Let $X$ be a topological space, $\overline X\supseteq X$ a superspace in which $X$ is dense, and $a\in\overline X$. Let $Y$ be a normed vector space, and $f,g\colon X\to Y$. Then we say

  • $f(x)=O(g(x))$ as $x\to a$ if there is a neighbourhood $U\ni a$ and $q>0$ such that $\|f(x)\|\le q\left\|g(x)\right\|$ for all $x\in U\cap X$;

  • $f(x)=o(g(x))$ as $x\to a$ if for every $q>0$, there is a neighbourhood $U\ni a$ such that $\|f(x)\|\le q\left\|g(x)\right\|$ for all $x\in U\cap X$.

This is for standard, real-valued norms.
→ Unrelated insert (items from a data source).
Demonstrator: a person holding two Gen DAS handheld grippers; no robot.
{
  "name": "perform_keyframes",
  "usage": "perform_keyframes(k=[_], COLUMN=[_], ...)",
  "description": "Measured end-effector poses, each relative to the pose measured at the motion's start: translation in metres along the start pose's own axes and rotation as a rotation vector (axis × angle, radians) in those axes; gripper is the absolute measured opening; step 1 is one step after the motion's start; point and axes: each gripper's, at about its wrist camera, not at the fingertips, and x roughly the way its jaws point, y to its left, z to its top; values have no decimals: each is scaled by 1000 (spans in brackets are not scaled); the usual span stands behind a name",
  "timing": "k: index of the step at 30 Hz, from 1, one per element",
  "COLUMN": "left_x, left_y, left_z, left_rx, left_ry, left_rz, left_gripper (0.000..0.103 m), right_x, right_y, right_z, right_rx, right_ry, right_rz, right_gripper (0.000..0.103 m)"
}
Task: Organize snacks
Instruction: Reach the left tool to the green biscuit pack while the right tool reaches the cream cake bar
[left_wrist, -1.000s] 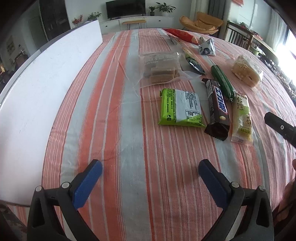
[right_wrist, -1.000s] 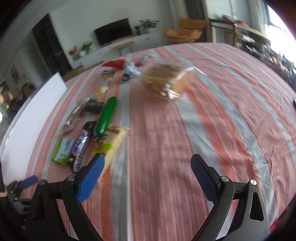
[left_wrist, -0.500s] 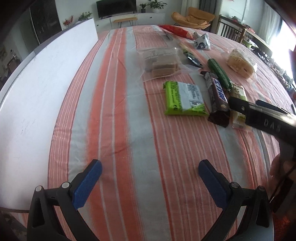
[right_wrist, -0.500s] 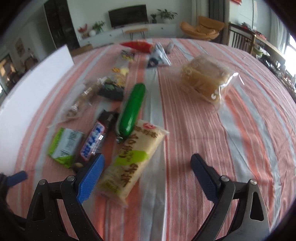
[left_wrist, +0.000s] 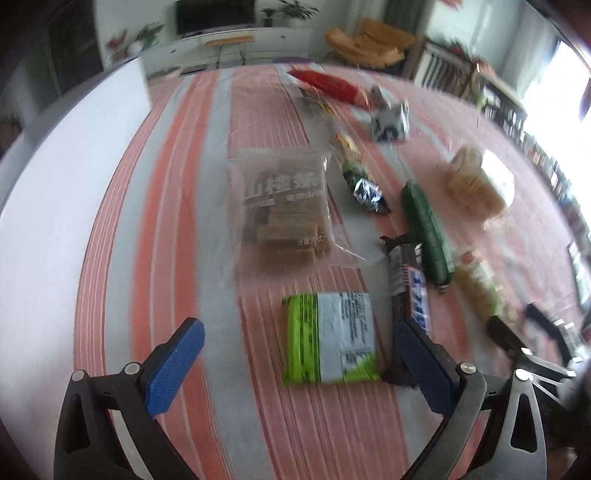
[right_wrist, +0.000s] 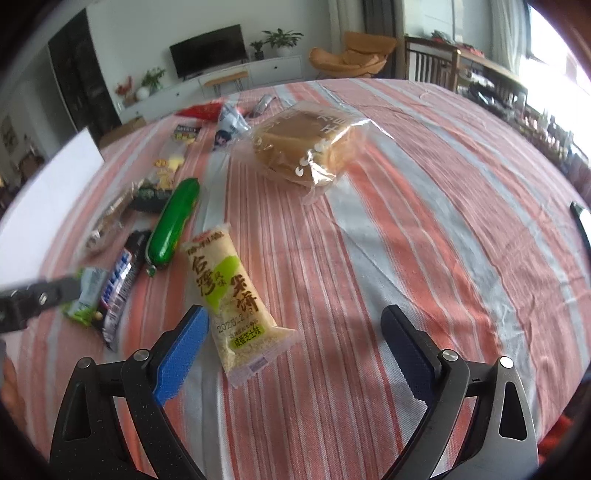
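Snacks lie on a striped tablecloth. My left gripper (left_wrist: 295, 365) is open, just short of a green-and-white packet (left_wrist: 330, 338); a dark chocolate bar (left_wrist: 410, 286) lies against its right side. Beyond are a clear bag of brown bars (left_wrist: 284, 210) and a green tube snack (left_wrist: 426, 230). My right gripper (right_wrist: 295, 347) is open, with a yellow rice-cracker pack (right_wrist: 231, 291) lying between its fingers, nearer the left one. A bagged bread (right_wrist: 306, 146) lies farther back. The left gripper's arm (right_wrist: 37, 295) enters the right wrist view at left.
A white board (left_wrist: 55, 229) lies along the table's left side. A red packet (left_wrist: 328, 86), a small blue-white pouch (left_wrist: 389, 122) and a bagged bread (left_wrist: 476, 184) lie at the back. A dark object (right_wrist: 581, 221) sits at the table's right edge.
My left gripper has moved forward and right, up to the green-and-white packet. My right gripper has moved closer to the yellow rice-cracker pack, which now lies between its fingers.
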Motion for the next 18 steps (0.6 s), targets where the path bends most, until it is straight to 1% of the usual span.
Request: perform_keyframes(k=[1,2,4,5,7,9,11,12,13,14,15,17,18], left_x=[7,11,11,7,0,-3,-2,-2,-2,-2,-2,-1,0], left_y=[-3,-2,-4,-3,-2,3,11,10,10,10,9,7,7], left_z=[1,1,-3,-6,-13,-15,-13,-15,-17,-19,-20,-19,-18], left_rx=[23,30,77,99,134,164,167,167,165,166,173,190,195], left_ry=[23,31,17,3,-18,-2,9,10,13,17,16,4,2], left_rz=[26,9,38,23,5,3,1,4,26,52,65,48,39], left_gripper=[90,89,82,77,50,50,51,58,73,80,83,83,79], right_x=[0,-2,-3,-4,-4,-3,-2,-2,-2,-2,-1,2,4], right_y=[1,0,-4,-6,-7,-4,0,1,1,1,2,6,9], right_z=[-1,-2,-2,-2,-1,-2,-2,-1,-1,0,3,12,20], right_rx=[-3,2,24,36,45,31,13,10,8,7,2,-19,-35], right_ry=[1,-1,-9,-12,-13,-9,-2,0,5,17,41,119,165], right_rz=[-3,4,29,41,48,34,16,14,13,18,29,57,78], right_gripper=[97,97,97,97,96,96,96,96,96,96,97,96,96])
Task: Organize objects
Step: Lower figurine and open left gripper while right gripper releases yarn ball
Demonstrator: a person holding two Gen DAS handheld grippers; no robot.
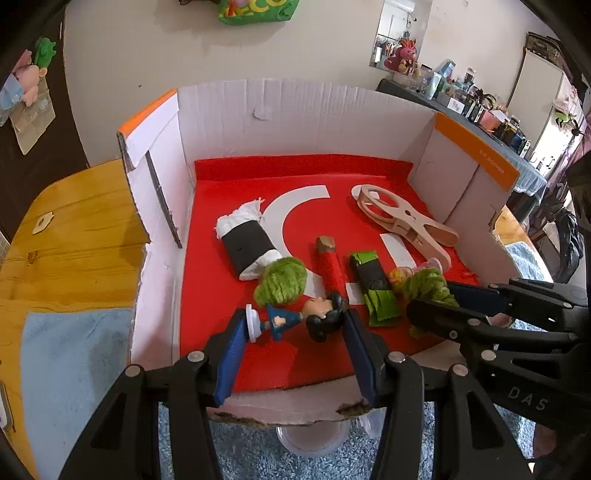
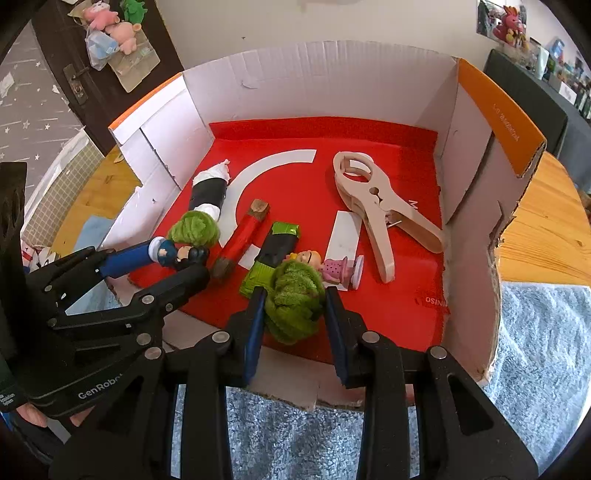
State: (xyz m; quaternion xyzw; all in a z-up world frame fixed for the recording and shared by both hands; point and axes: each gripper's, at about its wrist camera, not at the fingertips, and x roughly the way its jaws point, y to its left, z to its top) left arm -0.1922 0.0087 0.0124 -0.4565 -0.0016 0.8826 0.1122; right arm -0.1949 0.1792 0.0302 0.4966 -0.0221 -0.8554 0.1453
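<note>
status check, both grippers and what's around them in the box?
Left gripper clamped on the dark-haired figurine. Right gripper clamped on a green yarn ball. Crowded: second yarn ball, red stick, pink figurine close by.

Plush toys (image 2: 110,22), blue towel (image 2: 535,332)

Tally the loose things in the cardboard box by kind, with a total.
Green yarn pompoms: 2
Toy figurines: 2
Wrapped sticks or rolls: 3
Large wooden clothespin: 1
Total: 8
</note>
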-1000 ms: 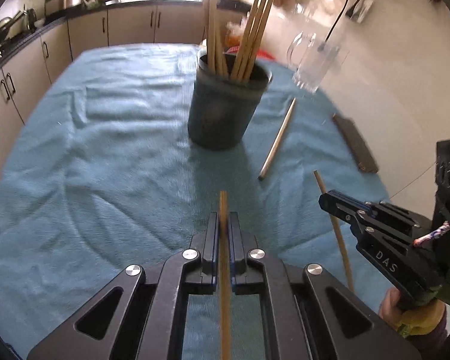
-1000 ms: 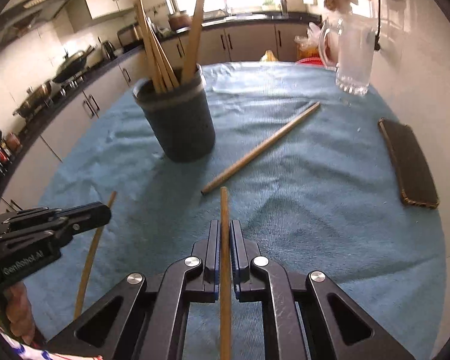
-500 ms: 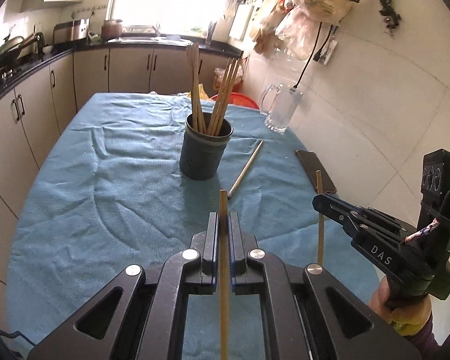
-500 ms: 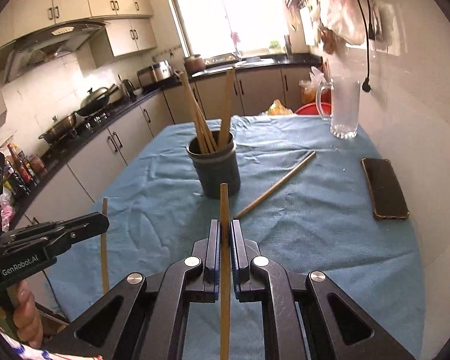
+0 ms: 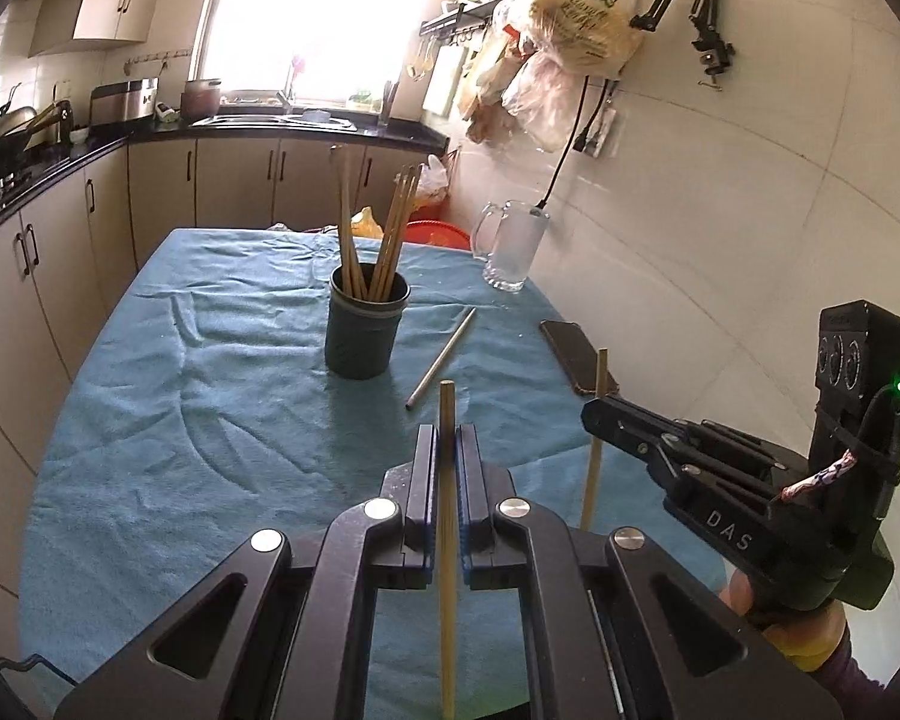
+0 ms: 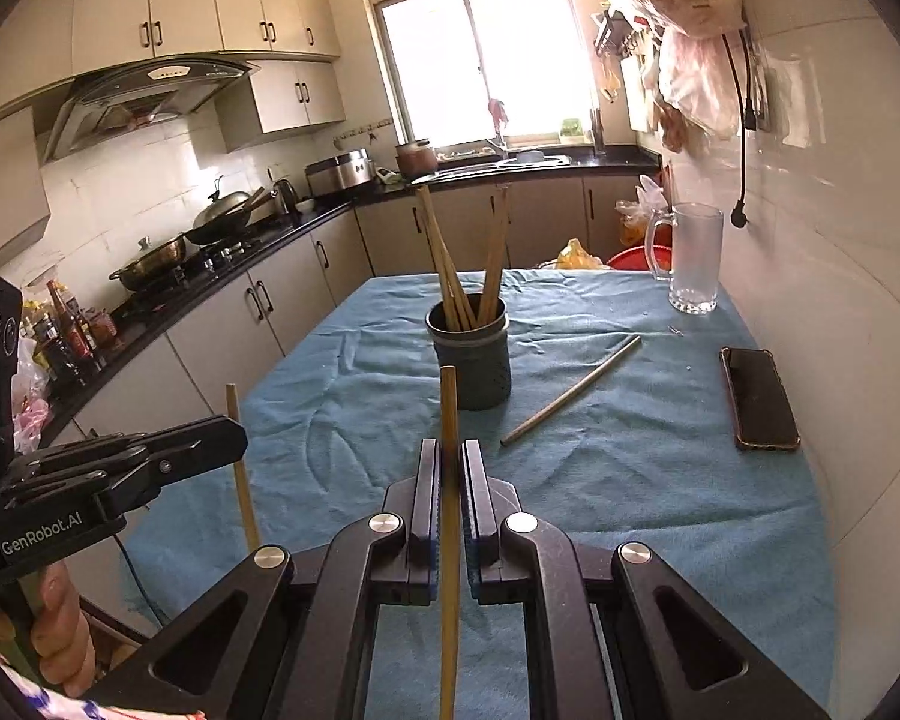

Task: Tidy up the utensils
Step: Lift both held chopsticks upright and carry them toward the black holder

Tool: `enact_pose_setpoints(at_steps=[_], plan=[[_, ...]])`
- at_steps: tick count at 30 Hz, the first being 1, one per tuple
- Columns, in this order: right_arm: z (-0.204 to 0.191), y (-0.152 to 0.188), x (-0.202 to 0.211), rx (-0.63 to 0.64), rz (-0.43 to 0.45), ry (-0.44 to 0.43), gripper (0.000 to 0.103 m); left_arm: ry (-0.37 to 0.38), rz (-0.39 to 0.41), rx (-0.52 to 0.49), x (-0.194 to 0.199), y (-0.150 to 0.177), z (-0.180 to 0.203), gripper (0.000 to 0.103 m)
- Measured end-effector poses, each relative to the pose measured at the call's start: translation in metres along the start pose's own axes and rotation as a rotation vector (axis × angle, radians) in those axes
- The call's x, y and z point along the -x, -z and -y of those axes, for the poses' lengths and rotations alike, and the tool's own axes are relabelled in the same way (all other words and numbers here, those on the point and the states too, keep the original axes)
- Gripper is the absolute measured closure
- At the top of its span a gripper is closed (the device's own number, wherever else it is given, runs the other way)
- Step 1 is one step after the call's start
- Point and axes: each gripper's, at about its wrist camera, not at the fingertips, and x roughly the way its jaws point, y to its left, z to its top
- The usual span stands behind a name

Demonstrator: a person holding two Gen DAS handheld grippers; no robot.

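My left tool is clamped on a wooden chopstick running straight up between its pads, above the blue-cloth worktop. My right tool sits at right, gripping another chopstick upright. Ahead: dark holder full of chopsticks, one loose chopstick just right of it, phone, glass mug.

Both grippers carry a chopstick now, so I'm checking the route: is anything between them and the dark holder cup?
Nothing visible: only bare blue cloth lies before the holder cup; the loose chopstick lies to its right.
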Motion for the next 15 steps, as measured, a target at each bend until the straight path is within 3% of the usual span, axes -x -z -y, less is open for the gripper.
enact_pose_setpoints(at_steps=[15], plan=[[-0.012, -0.012, 0.011, 0.021, 0.044, -0.032, 0.096, 0.017, 0.076, -0.010, 0.028, -0.016, 0.001, 0.098]])
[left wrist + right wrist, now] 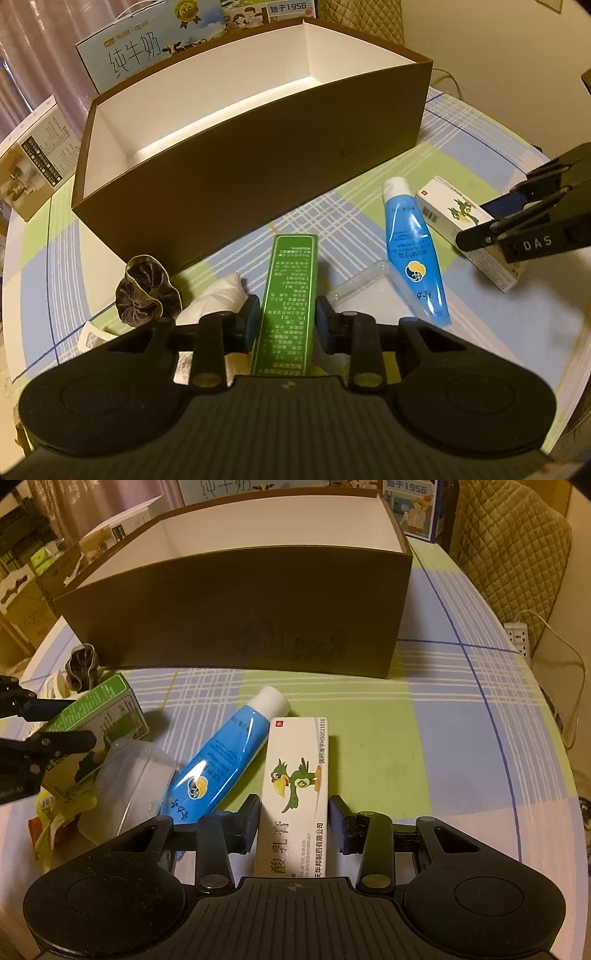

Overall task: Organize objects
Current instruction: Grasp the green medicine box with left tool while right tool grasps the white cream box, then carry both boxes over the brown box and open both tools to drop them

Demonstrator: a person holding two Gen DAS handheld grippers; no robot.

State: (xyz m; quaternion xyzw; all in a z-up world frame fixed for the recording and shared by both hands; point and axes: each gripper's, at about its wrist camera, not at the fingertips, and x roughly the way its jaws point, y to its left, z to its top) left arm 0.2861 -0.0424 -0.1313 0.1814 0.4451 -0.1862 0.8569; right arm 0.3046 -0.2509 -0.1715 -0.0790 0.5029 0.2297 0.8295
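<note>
A big brown box [258, 155] with a white inside stands open on the checked tablecloth; it also shows in the right wrist view [236, 613]. My left gripper [286, 319] is shut on a long green carton [291, 295], also seen in the right wrist view [99, 709]. My right gripper [293, 821] straddles a white ointment carton [295, 786] with a green bird on it; the pads sit at its sides with slight gaps. The carton also shows in the left wrist view [454, 214]. A blue tube [221, 760] lies just left of it, also seen in the left view [412, 251].
A clear plastic case [129, 779], a dark scrunchie [146, 291], white tissue [218, 299] and yellow wrappers [62, 805] lie near the green carton. Milk cartons [147, 40] stand behind the box. A padded chair [509, 546] and a power strip [519, 637] are at the right.
</note>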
You seem to be interested also in norms valued in nonarchimedean ordered fields $K$. In this case, there are at least two useful possibilities how to cast the definition, namely (1) by taking $q\in\mathbb Q$, or (2) by taking $q\in K$. Which one is more suitable depends on the intended use case.

Further generalizations are possible, seeing as we didn’t actually use most of the structure of $Y$.

You are apparently trying to define only the special case with $a=\infty$. Thus, you need to decide what are appropriate neighbourhoods of infinity in your spaces (complements of bounded sets? complements of compact sets?).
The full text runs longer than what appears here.